In AAAI Workshops: Workshops at the Twenty-Ninth AAAI Conference on Artificial Intelligence, Austin, TX, January 25–26, 2015. AAAI Publications.

Nate Soares and Benja Fallenstein and Eliezer Yudkowsk

Machine Intelligence Research Institute {nate,benja,eliezer}@intelligence.org

y Stuart Armstrong Future of Humanity Institute University of Oxford

[stuart.armstrong@philosophy.ox.ac.uk](mailto:stuart.armstrong@philosophy.ox.ac.uk)

# Abstract

As artificially intelligent systems grow in intelligence and capability, some of their available options may allow them to resist intervention by their programmers. We call an AI system “corrigible” if it cooperates with what its creators regard as a corrective intervention, despite default incentives for rational agents to resist attempts to shut them down or modify their preferences. We introduce the notion of corrigibility and analyze utility functions that attempt to make an agent shut down safely if a shutdown button is pressed, while avoiding incentives to prevent the button from being pressed or cause the button to be pressed, and while ensuring propagation of the shutdown behavior as it creates new subsystems or self-modifies. While some proposals are interesting, none have yet been demonstrated to satisfy all of our intuitive desiderata, leaving this simple problem in corrigibility wide-open.

# 1 Introduction

As AI systems grow more intelligent and autonomous, it becomes increasingly important that they pursue the intended goals. As these goals grow more and more complex, it becomes increasingly unlikely that programmers would be able to specify them perfectly on the first try.

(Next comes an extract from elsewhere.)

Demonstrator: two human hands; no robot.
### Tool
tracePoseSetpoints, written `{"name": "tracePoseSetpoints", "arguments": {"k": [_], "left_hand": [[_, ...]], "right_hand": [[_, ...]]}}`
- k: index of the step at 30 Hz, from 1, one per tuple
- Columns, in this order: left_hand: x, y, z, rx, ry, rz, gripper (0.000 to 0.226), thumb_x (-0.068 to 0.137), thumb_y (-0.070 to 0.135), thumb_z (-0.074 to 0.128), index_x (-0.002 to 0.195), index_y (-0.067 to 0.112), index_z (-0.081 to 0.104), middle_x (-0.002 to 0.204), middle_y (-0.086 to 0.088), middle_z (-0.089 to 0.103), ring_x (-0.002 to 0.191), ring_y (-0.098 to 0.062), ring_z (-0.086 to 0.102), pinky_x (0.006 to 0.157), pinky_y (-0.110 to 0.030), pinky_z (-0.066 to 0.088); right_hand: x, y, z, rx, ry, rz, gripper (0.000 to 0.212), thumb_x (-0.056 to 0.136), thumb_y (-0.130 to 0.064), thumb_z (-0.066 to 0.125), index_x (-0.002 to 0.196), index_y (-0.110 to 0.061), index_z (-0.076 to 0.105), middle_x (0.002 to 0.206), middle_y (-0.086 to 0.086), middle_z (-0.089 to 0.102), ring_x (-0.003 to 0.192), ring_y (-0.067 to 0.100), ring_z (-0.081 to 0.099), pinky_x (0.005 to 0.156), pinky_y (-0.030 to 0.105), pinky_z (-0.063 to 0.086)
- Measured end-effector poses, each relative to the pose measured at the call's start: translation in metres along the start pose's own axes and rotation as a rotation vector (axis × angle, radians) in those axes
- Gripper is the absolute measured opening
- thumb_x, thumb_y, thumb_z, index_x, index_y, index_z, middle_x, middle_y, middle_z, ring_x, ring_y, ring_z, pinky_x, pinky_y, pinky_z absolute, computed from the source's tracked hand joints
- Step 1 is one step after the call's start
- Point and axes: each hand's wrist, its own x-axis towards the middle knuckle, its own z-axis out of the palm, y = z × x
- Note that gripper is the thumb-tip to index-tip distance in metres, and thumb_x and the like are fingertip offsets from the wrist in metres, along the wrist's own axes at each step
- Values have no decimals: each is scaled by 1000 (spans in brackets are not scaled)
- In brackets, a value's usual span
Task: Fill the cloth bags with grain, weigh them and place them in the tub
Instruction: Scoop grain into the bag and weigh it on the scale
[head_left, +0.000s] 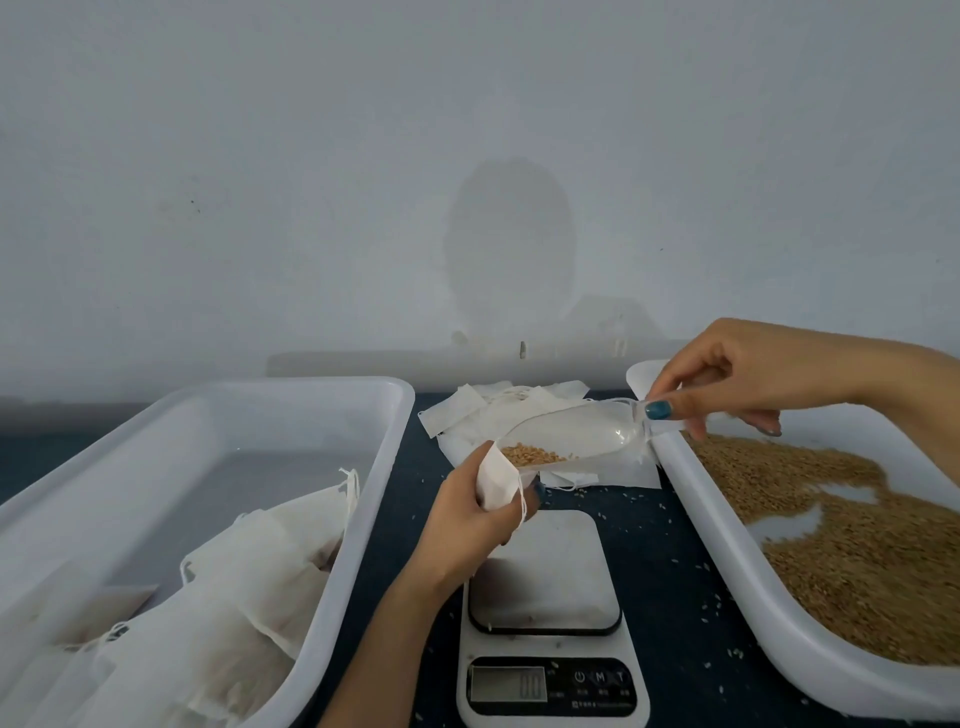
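Note:
My left hand (470, 512) grips a small white cloth bag (496, 480) above the scale, mouth facing right. My right hand (727, 379) pinches the handle of a clear plastic scoop (582, 434). The scoop is tilted down to the left, with brown grain at its lip right at the bag's mouth. A white digital scale (550, 613) sits below with a bare platform. The white tub (332, 587) on the left holds several filled cloth bags (249, 582). A white tray (727, 551) on the right holds loose grain (857, 551).
A pile of flat empty cloth bags (498, 415) lies at the back between tub and tray. Stray grains are scattered over the dark table (670, 566). A grey wall stands close behind.

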Motion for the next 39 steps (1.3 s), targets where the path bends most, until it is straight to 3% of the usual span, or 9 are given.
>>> {"name": "tracePoseSetpoints", "arguments": {"k": [3,5,9,15,19,25,30,36,39], "left_hand": [[-1,1,-2,-57,-23,10,37,79,20,68,112,35,64,104,12,73,94,-13,69,70,-21,57],[-3,4,-2,-117,-42,-5,29,73,27,74,99,39,70,87,13,73,72,-2,65,59,-15,47],[-2,6,-4,-255,-89,-11,14,70,30,71,82,23,66,66,1,52,56,-11,39,51,-20,32],[0,5,-6,-365,-45,4,29,75,42,61,89,16,61,83,-15,44,57,-15,34,48,-22,24],[2,3,-5,-356,-15,-6,31,74,41,46,86,15,57,77,-14,39,53,-11,38,49,-22,29],[2,7,-3,-329,3,-44,32,78,35,33,69,29,63,73,-12,40,52,-11,35,48,-22,28],[5,6,0,-252,63,-109,30,72,36,36,81,12,51,54,1,48,47,-10,43,47,-20,34],[1,6,9,-115,86,-47,49,63,63,40,86,23,57,92,-5,60,93,-26,56,93,-47,47],[0,12,9,-173,34,-20,25,72,43,41,75,18,43,77,5,47,77,-17,43,78,-33,46]], "right_hand": [[-2,11,8,65,24,-22,27,78,-59,63,95,-42,75,79,1,75,37,9,48,41,19,42],[-4,16,12,99,45,-26,28,78,-60,62,95,-42,75,79,1,75,36,9,47,43,18,42],[-7,21,27,159,127,-11,40,77,-62,58,94,-31,76,74,2,73,36,9,45,45,14,41],[-26,11,62,396,238,109,42,66,-67,54,87,-38,74,58,-11,58,42,7,42,43,23,33],[-44,1,106,637,276,252,44,73,-50,63,102,-18,68,62,-5,62,45,7,50,43,20,42],[-60,3,123,577,434,219,18,90,-30,54,106,-24,61,63,-7,66,54,9,61,53,23,52],[-72,52,96,349,624,343,19,87,-37,52,101,-28,61,69,1,65,63,18,61,55,34,49],[-68,126,96,-271,199,613,21,103,-34,41,102,-24,59,94,-1,69,89,14,67,80,31,54],[-64,107,98,-431,10,644,31,105,-43,32,89,-32,55,86,-8,64,81,5,64,74,21,52]]}}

Contemporary AI systems are correctable in the sense that when a bug is discovered, one can simply stop the system and modify it arbitrarily; but once artificially intelligent systems reach and surpass human general intelligence, an AI system that is not behaving as intended might also have the ability to intervene against attempts to “pull the plug”.

Indeed, by default, a system constructed with what its programmers regard as erroneous goals would have an incentive to resist being corrected: general analysis of rational agents1 has suggested that almost all such agents are instrumentally motivated to preserve their preferences, and hence to resist attempts to modify them (Bostrom 2012; Yudkowsky 2008). Consider an agent maximizing the expectation of some utility function $\\boldsymbol { \\mathcal { U } }$ . In most cases, the agent’s current utility function $\\boldsymbol { \\mathcal { U } }$ is better fulfilled if the agent continues to attempt to maximize $\\boldsymbol { \\mathcal { U } }$ in the future, and so the agent is incentivized to preserve its own $\\boldsymbol { u }$ -maximizing behavior. In Stephen Omohundro’s terms, “goal-content integrity” is an instrumentally convergent goal of almost all intelligent agents (Omohundro 2008).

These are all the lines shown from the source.